I offered her one of the Camels I keep in a box on my desk for clients, but she opened her patent leather purse and took out a silver case and flipped it open with her thumb. Sobranie Black Russian—what else? When I struck a match and offered it across the desk she leaned forward and bent her head, with dipped lashes, and touched a fingertip briefly to the back of my hand. I admired her pearl-pink nail polish, but didn’t say so. She sat back in the chair and crossed her legs under the narrow blue skirt and gave me that coolly appraising look again. She was taking her time in deciding what she should make of me.
“I want you to find someone,” she said.
“Right. Who would that be?”
“A man named Peterson—Nico Peterson.”
“Friend of yours?”
“He used to be my lover.”
If she expected me to swallow my teeth in shock, she was disappointed. “Used to be?” I said.
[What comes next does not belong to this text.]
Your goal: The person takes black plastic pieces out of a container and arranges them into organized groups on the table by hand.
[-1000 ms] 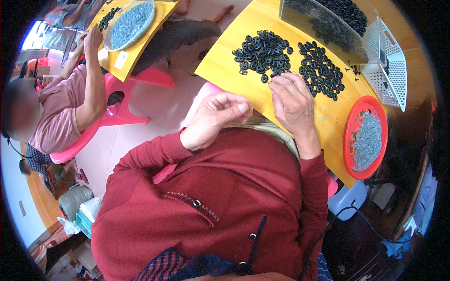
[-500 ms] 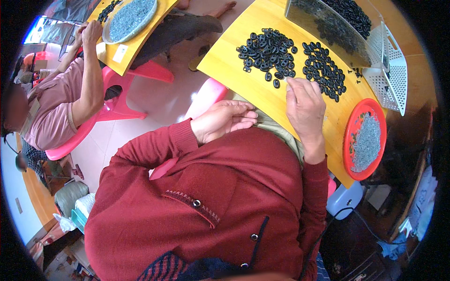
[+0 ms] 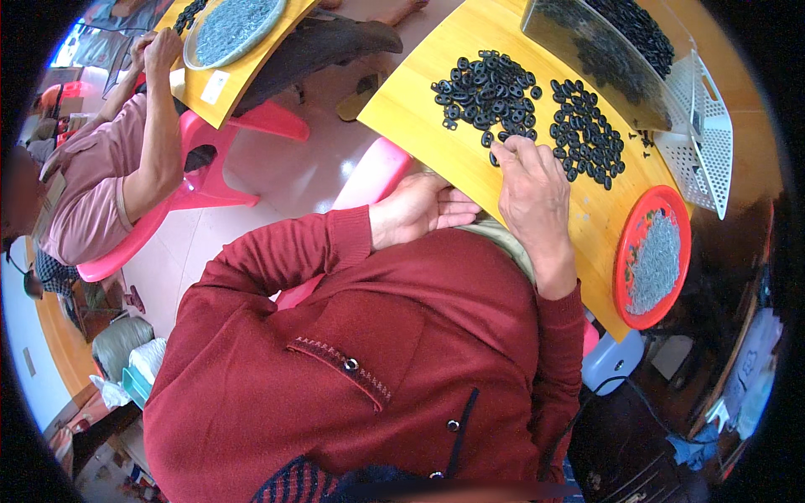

“Yes. He disappeared, rather mysteriously, without even saying goodbye.”
“When was this?”
“Two months ago.”
Why had she waited so long before coming to me? I decided not to ask her, or not yet, anyway. It gave me a funny feeling, being looked at by those cool eyes behind the veil’s transparent black mesh. It was like being watched through a secret window; watched, and measured.
“You say he disappeared,” I said. “You mean out of your life, or altogether?”
“Both, it seems.”
I waited for more, but she only leaned back a farther inch or so and smiled again. That smile: it was like something she had set a match to a long time ago and then left to smolder on by itself. She had a lovely upper lip, prominent, like a baby’s, soft-looking and a little swollen, as if she had done a lot of kissing recently, and not kissing babies, either. She must have sensed my unease about the veil, and put up a hand now and lifted it away from her face. Without it, the eyes were even more striking, a lustrous shade of seal-black that made something catch in my throat.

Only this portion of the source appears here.